- Education: University of Southern California
- Scientific career
- Fields: Applied mathematics
- Workplaces: University of California, San Francisco
- Doctoral advisor: Alan Schumitzky
- Other academic advisors: Violet B. Haas

= Pamela G. Coxson =

American applied mathematician

Pamela Gail Coxson is an American applied mathematician specialized in disease modelling. She is retired as a specialist in the division of general and internal medicine at the University of California, San Francisco Center for Vulnerable Populations.

== Life ==
Coxson completed a Ph.D. in mathematics from University of Southern California. Her 1979 dissertation was titled On the equivalence between open loop and closed loop control laws for linear systems. Alan Schumitzky was her doctoral advisor.

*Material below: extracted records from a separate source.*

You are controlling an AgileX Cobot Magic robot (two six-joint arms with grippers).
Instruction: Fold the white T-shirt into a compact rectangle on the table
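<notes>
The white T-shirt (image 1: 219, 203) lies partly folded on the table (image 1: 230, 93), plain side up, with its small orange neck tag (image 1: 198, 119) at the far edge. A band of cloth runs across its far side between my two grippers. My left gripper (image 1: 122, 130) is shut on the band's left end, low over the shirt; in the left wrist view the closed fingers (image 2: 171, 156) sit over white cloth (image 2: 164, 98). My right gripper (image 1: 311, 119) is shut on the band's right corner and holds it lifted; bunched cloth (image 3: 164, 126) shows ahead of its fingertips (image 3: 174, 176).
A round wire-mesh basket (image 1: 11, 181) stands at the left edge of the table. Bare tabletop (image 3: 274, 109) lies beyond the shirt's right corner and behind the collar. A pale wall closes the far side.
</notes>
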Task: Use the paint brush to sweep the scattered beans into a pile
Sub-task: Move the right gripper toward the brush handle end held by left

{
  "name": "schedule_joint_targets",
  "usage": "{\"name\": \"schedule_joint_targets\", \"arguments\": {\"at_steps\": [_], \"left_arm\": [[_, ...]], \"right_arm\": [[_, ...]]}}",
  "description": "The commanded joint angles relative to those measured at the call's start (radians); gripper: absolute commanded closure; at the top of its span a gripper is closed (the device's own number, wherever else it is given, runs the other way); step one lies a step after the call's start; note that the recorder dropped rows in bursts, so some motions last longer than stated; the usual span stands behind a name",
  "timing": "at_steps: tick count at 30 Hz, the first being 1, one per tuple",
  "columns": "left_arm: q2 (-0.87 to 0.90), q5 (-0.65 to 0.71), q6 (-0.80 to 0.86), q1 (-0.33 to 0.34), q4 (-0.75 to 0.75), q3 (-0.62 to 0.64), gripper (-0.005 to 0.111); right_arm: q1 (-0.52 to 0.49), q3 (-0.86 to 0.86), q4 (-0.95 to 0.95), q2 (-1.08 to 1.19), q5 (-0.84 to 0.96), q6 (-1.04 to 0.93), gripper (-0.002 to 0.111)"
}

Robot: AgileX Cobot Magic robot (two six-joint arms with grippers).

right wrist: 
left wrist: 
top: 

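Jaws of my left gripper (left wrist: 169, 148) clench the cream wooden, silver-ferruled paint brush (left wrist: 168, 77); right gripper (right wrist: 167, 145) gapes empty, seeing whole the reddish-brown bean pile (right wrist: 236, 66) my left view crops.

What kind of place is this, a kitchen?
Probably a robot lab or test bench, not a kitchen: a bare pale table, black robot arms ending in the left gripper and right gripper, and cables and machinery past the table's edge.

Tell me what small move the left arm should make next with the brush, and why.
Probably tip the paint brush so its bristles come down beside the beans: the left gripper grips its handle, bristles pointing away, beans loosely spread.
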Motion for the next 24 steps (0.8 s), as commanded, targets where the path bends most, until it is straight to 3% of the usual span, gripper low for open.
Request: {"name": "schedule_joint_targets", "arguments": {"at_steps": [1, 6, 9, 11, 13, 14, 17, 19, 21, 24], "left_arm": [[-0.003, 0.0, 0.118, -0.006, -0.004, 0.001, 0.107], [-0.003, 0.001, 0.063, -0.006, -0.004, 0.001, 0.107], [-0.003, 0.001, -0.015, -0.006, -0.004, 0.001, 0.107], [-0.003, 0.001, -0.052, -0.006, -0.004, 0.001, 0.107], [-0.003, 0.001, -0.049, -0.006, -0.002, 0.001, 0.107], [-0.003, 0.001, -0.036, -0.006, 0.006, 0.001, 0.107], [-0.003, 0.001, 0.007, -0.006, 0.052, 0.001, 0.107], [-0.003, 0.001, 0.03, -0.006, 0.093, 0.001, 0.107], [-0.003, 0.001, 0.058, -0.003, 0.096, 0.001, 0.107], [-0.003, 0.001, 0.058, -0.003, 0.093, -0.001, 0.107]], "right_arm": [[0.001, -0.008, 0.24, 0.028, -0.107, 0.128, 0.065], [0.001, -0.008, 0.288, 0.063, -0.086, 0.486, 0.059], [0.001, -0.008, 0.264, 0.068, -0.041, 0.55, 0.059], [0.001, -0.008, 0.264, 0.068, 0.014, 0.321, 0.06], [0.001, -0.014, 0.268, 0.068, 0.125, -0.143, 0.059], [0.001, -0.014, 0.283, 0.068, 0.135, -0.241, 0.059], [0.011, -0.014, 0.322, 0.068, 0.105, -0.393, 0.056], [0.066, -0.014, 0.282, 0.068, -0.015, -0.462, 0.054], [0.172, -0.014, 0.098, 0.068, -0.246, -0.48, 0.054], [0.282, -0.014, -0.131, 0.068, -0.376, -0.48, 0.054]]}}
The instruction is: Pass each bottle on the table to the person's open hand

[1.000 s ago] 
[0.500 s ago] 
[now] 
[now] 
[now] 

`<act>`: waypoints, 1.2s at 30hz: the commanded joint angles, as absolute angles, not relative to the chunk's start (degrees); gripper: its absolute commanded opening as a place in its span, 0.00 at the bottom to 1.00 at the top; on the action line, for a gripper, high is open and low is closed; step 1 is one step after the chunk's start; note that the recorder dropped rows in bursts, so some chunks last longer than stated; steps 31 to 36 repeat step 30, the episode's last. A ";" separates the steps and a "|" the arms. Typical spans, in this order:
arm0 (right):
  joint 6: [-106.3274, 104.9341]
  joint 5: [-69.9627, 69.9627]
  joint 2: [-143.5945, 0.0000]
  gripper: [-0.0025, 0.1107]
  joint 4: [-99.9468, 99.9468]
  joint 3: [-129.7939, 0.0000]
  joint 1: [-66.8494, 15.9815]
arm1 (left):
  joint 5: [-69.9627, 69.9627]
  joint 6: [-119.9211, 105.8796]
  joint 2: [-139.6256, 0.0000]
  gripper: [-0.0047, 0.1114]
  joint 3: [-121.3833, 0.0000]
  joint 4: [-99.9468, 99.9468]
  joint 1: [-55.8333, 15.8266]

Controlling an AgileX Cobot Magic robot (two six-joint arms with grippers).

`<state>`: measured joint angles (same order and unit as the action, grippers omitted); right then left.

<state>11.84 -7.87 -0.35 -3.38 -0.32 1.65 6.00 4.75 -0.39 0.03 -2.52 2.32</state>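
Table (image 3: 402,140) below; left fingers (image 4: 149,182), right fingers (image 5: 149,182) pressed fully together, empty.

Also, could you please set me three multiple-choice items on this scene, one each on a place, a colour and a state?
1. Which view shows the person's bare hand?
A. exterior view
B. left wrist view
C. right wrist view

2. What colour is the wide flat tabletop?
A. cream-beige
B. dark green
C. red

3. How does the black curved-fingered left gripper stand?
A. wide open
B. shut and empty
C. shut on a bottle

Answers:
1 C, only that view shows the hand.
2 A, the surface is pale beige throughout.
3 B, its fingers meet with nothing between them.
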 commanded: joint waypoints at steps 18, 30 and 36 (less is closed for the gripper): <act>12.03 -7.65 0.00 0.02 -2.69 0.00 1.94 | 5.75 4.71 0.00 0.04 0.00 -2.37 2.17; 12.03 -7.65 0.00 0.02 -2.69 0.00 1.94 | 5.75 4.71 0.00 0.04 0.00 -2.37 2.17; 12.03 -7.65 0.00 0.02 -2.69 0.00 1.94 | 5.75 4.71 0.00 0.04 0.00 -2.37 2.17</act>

In 1985, while working as a fellow at the Mary Ingraham Bunting Institute, Coxson initiated the Association for Women in Mathematics' Sonia Kovalevsky Math Day program for female high schoolers and their teachers. In 1986, Coxson was a visiting assistant professor of mathematics at Ohio State University. One of her mentors was Violet B. Haas, whom she met in 1983.

Coxson has worked in several areas of applied mathematics including mathematics in pharmacokinetics, catalytic cracking of oil, satellite image processing, and medical imaging. Formerly working as a specialist in the division of general and internal medicine at the University of California, San Francisco Center for Vulnerable Populations, she retired in 2018.